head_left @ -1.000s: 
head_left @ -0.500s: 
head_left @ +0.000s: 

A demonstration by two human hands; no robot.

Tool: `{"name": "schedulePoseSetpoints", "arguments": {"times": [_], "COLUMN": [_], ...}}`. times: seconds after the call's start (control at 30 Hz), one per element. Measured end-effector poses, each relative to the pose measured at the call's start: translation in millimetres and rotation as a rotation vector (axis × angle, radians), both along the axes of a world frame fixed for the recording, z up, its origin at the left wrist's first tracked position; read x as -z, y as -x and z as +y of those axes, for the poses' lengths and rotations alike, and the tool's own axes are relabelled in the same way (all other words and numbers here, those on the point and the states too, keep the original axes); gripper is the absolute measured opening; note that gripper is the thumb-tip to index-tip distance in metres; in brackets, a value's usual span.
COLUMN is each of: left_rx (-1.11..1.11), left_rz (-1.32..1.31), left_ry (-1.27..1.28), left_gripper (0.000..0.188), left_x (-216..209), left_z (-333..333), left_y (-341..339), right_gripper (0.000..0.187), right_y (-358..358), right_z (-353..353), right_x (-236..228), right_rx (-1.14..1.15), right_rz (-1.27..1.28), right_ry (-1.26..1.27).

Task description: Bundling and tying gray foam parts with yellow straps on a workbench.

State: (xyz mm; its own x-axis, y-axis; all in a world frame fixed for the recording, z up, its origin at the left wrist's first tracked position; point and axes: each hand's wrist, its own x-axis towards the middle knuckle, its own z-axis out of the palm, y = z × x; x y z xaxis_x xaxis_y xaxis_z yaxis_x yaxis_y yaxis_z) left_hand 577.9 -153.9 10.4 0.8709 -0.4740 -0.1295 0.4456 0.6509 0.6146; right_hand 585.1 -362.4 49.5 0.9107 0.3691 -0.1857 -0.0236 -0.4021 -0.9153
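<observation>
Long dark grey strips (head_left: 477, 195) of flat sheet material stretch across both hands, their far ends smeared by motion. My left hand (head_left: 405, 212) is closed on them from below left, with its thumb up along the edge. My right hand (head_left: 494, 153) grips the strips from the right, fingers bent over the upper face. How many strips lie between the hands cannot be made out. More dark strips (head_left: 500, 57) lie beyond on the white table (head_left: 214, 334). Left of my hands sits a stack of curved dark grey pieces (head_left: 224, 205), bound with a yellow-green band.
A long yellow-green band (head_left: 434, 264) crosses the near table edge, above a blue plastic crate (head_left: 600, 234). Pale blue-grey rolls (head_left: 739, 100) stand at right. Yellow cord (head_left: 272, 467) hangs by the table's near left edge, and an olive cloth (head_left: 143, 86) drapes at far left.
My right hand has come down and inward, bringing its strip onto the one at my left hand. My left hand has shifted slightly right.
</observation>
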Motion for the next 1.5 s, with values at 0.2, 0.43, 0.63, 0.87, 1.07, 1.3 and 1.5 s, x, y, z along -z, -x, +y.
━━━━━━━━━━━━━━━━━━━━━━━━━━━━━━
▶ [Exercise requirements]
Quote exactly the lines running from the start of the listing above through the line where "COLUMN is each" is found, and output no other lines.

▶ [Result for this task]
head_left @ -1.000s: 
head_left @ -0.500s: 
head_left @ +0.000s: 

A demonstration by two human hands; no robot.

Tool: `{"name": "schedulePoseSetpoints", "arguments": {"times": [_], "COLUMN": [_], ...}}`. times: seconds after the call's start (control at 30 Hz), one per element. Measured end-effector poses, each relative to the pose measured at the call's start: translation in millimetres and rotation as a rotation vector (axis × angle, radians), both along the axes of a world frame fixed for the recording, z up, its origin at the left wrist's first tracked position; read x as -z, y as -x and z as +y of those axes, for the poses' lengths and rotations alike, and the tool's own axes are relabelled in the same way (all other words and numbers here, those on the point and the states too, keep the original axes); gripper is the absolute measured opening; note that gripper is the thumb-tip to index-tip distance in metres; in brackets, a value's usual span.
COLUMN is each of: left_rx (-1.11..1.11), left_rz (-1.32..1.31), left_ry (-1.27..1.28), left_gripper (0.000..0.188), left_x (-216..209), left_z (-333..333), left_y (-341..339), right_gripper (0.000..0.187), right_y (-358..358), right_z (-353..353), right_x (-236..228), right_rx (-1.14..1.15), right_rz (-1.27..1.28), right_ry (-1.26..1.27).

This completes the requested output.